Chain of Grounded Objectives: Bridging Process and Goal-oriented Prompting for Code Generation
- URL: http://arxiv.org/abs/2501.13978v1
- Date: Thu, 23 Jan 2025 01:45:09 GMT
- Title: Chain of Grounded Objectives: Bridging Process and Goal-oriented Prompting for Code Generation
- Authors: Sangyeop Yeo, Seung-won Hwang, Yu-Seung Ma,
- Abstract summary: Chain of Grounded Objectives (CGO) is a method that embeds functional objectives into input prompts to enhance code generation.<n>By leveraging appropriately structured objectives as input and avoiding explicit sequential procedures, CGO adapts effectively to the structured nature of programming tasks.

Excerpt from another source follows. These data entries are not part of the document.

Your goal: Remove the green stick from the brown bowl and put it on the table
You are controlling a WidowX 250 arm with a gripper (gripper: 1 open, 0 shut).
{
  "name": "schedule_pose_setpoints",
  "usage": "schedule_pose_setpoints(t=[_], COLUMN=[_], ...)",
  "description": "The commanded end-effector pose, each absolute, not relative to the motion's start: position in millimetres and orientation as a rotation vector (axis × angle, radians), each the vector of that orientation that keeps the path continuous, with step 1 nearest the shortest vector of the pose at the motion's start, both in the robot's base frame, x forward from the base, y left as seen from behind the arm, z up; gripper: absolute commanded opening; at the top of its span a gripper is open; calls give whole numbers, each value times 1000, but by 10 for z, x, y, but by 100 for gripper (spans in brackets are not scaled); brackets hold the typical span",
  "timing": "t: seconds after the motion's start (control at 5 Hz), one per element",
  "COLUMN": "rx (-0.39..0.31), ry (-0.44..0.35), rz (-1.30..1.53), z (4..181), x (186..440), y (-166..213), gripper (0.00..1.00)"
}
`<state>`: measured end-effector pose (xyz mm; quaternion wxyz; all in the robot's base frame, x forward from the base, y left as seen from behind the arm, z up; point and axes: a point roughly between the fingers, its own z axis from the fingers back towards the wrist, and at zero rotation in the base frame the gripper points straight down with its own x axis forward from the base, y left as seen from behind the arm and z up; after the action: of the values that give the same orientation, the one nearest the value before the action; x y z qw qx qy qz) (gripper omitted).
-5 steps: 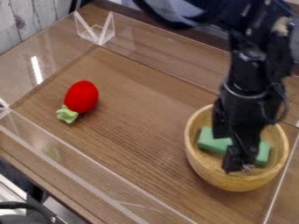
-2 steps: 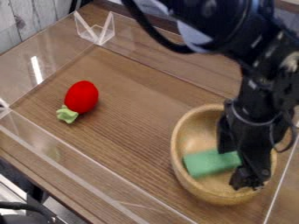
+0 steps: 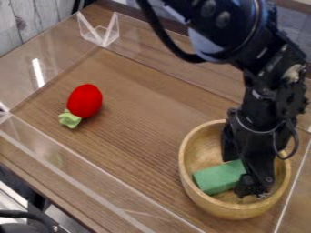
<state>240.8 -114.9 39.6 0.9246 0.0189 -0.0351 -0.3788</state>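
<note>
The brown bowl (image 3: 201, 191) sits at the table's front right corner. Inside it lies the green stick (image 3: 219, 178), a flat light-green block tilted across the bowl's floor. My gripper (image 3: 257, 182) reaches down into the bowl from above, at the stick's right end. Its dark fingers (image 3: 260, 171) stand open, and the right end of the stick is hidden behind them. Whether the fingers touch the stick cannot be told. The table (image 3: 134, 118) is brown wood grain.
A red round toy (image 3: 84, 99) with a small green stub (image 3: 71, 119) lies at the left of the table. Low clear acrylic walls (image 3: 73, 173) edge the table, close to the bowl on the front and right.
The bowl has slid toward the front left and the stick has shifted inside it, now lying lower in the bowl. The gripper has followed downward and stays open.
</note>
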Motion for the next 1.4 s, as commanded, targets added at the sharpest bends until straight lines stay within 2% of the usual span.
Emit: schedule_pose_setpoints(t=[0.0,0.6,0.8,1.2], rx=[42,76,96,130], ry=[-122,-160,-187,-238], rz=[-739,-663,-616,-569], z=[456,745,960,1203], x=[2499,2500,2498,2528], y=[-1246,-1261,-1277,-812], gripper=[0,0,0,0])
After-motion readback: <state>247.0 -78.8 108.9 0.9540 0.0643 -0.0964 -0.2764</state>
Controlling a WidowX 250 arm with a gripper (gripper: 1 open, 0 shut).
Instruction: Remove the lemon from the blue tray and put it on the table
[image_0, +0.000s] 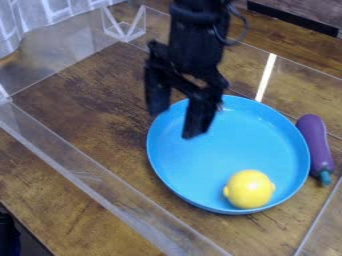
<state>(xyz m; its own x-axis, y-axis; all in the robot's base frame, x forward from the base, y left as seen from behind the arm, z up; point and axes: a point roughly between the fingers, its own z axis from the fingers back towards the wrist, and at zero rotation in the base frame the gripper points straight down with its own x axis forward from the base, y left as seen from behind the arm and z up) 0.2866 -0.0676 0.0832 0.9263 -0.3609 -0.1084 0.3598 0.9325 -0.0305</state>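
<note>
Above the blue tray's far-left rim, the fingers stood spread as wide as they seemed to go, with nothing between them. Both dark prongs pointed straight down, one over the wood just outside the rim, the other over the blue floor just inside it. Whether their tips touched the tray or hung a little clear of it, I could not tell from where I stood. The gripper sat under a black arm that rose out of sight at the top of the scene.

The lemon lay inside the tray, near its front rim, on the side nearest the eggplant, and well apart from the fingers. The eggplant itself rested on the surface just beside the tray's right rim, close to it but outside.

To my eye this was the approach step, with the grasp not yet begun. Next, the fingers would need to travel across the tray toward its front rim, settle with one prong on each side of the lemon, and close gently, since a round glossy fruit may roll or slip.
</note>
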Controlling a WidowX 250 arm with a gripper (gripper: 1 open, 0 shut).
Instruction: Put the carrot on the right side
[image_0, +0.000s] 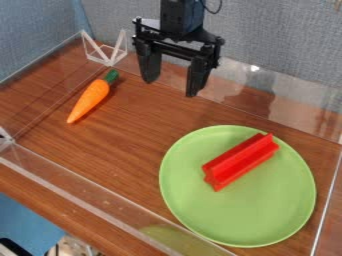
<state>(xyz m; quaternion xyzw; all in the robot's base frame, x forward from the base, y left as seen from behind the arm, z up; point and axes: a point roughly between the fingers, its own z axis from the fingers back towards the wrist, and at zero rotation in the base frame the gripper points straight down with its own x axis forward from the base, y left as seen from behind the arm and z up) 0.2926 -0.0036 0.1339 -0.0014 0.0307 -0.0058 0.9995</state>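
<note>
The carrot is a small orange toy with a green stem tip, lying at a slant on the left part of the brown wooden table. My gripper hangs above the table at the back middle, up and to the right of the carrot and apart from it. It points straight down, and its two black fingers stand open with nothing between them. The right side of the tabletop holds a green plate with a long red block on it.
A white wire stand sits at the back left, just beyond the carrot's stem. Clear low walls edge the table at the front and at the back right. A blue-grey wall backs the scene.
</note>
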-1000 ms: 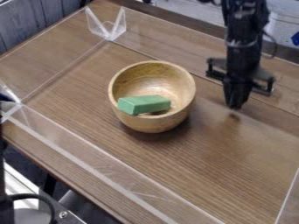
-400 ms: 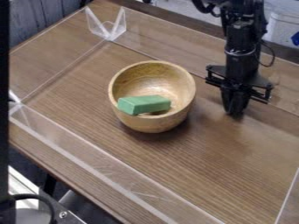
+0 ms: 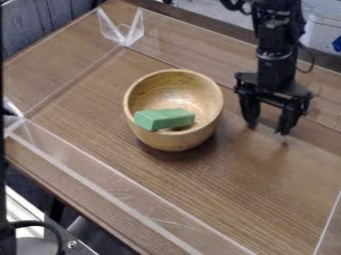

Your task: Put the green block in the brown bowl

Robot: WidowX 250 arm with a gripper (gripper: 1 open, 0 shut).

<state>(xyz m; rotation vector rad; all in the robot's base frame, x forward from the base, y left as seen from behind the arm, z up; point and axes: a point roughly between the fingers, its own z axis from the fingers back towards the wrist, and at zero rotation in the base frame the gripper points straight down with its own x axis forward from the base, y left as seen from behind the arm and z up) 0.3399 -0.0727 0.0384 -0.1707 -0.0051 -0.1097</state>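
Observation:
The green block [image 3: 164, 121] lies flat inside the brown bowl [image 3: 206, 92], toward its front left. That round wooden bowl sits on the wooden tabletop near the middle of the view. To the right of the bowl my gripper [image 3: 273, 122] hangs from the black arm, pointing down just above the table. Its two fingers stand spread apart with nothing between them, and it is clear of the bowl's rim.
A low clear plastic wall [image 3: 80, 159] fences the tabletop along the front left, with a clear corner bracket [image 3: 127, 30] at the back. Bare wood [image 3: 253, 189] stretches in front of and right of the bowl.
The gripper's fingers were together one second ago and now stand spread apart. The arm stayed to the right of the bowl, and the block has not moved.

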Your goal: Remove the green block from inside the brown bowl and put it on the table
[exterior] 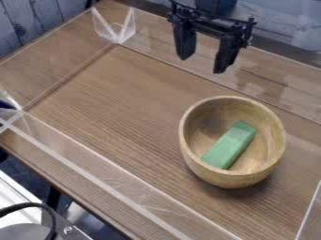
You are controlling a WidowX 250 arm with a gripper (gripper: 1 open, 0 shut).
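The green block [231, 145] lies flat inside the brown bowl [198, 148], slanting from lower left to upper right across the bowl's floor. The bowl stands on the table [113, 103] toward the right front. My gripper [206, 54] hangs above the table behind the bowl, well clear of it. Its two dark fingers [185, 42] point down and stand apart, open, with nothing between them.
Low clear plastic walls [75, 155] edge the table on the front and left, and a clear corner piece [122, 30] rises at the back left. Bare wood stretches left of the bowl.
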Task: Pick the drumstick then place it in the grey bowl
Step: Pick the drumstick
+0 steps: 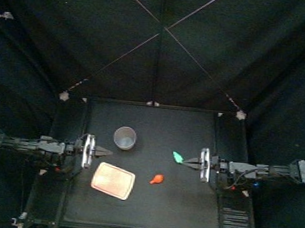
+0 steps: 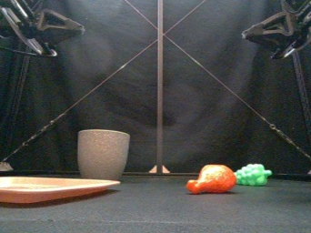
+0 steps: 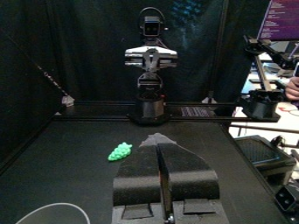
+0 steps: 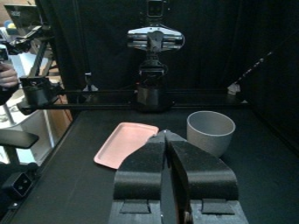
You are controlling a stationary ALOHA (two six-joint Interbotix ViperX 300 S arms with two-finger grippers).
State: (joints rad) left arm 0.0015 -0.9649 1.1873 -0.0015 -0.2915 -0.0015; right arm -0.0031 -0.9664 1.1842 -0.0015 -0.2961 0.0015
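Starting the pick step — nothing grasped, drumstick (image 2: 213, 179) untouched. Next, in all likelihood: open the right gripper (image 4: 170, 138), reach inward over the drumstick, descend, close on it, then carry back to the grey bowl (image 2: 104, 153). Counted from the front: one drumstick, lying on the table just beside one pink tray (image 2: 49, 188); one green grape bunch (image 2: 253, 174) behind; two pincers at mid-depth — right and left gripper (image 3: 163, 149), both with jaws pressed together, empty, at opposite table sides; one grey bowl farthest back, upright.
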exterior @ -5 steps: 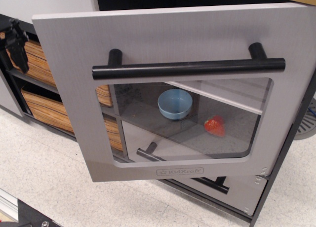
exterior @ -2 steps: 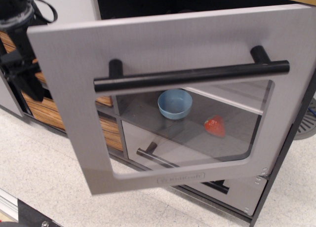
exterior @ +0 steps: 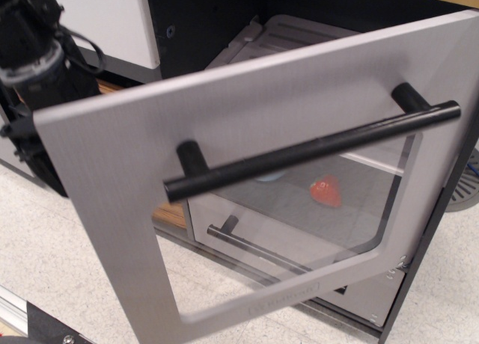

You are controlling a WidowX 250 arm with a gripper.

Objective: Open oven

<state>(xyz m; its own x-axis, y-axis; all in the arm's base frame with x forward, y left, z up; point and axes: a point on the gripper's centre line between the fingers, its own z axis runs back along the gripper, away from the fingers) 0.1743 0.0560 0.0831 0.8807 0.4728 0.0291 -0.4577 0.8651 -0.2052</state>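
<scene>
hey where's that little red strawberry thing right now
The red strawberry sits right of centre in the camera view, seen through the oven door's clear window, below the black bar handle and above the lower drawer's handle.

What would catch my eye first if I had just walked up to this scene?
The big grey oven door fills the middle of the view, swung partly open, with a long black bar handle slanting across it. Through its clear window a small red thing shows at right. At the far left looms the robot's black arm.
</scene>
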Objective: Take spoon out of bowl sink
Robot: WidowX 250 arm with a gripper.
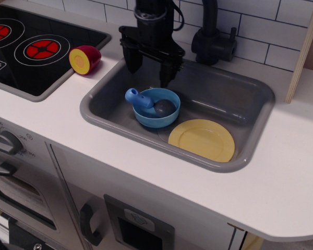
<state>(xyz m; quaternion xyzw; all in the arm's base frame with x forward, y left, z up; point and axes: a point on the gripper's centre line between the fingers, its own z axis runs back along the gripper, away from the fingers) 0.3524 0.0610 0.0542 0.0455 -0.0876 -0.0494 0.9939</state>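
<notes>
In the sink (pixel 240 86), spoon (pixel 148 102) handle points left.

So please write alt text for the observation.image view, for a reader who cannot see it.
An open black gripper hangs over a grey sink, just above a blue bowl holding a spoon. A yellow plate lies beside the bowl.

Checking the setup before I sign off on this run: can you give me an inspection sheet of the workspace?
Surface: white counter with grey sink.
Job's things: spoon lies in the blue bowl, handle over its left rim.
Clutter: yellow plate in the sink; red-yellow toy beside the hob.
Gripper: gripper open, above the bowl, holding nothing.
Cables: black loop on the arm.
Surroundings: black faucet, tiled wall.
</notes>
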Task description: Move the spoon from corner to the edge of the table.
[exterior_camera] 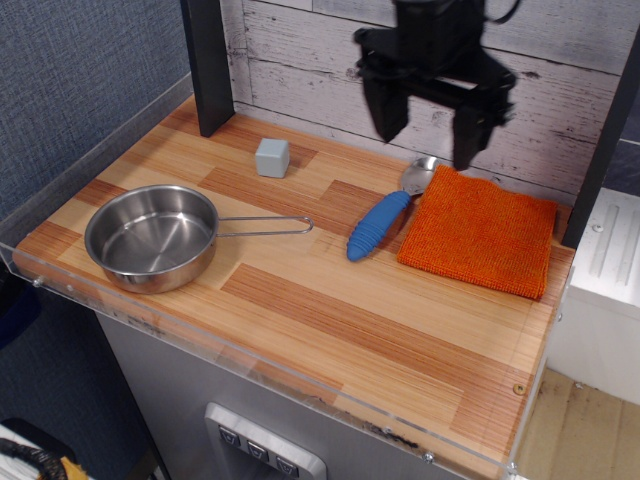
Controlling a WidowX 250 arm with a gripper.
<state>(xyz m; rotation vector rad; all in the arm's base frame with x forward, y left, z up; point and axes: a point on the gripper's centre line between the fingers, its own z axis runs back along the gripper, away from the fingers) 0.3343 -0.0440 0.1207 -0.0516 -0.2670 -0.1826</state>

- Score: 21.084058098777803
- License: http://creativecommons.org/licenses/by/4.0/
- Abstract: The use of Large Language Models (LLMs) for code generation has gained significant attention in recent years. Existing methods often aim to improve the quality of generated code by incorporating additional contextual information or guidance into input prompts. Many of these approaches adopt sequential reasoning strategies, mimicking human-like step-by-step thinking. However, such strategies may constrain flexibility, as they do not always align with the structured characteristics of programming languages. This paper introduces the Chain of Grounded Objectives (CGO), a method that embeds functional objectives into input prompts to enhance code generation. By leveraging appropriately structured objectives as input and avoiding explicit sequential procedures, CGO adapts effectively to the structured nature of programming tasks. Empirical evaluations demonstrate that CGO effectively enhances code generation, addressing limitations of existing approaches.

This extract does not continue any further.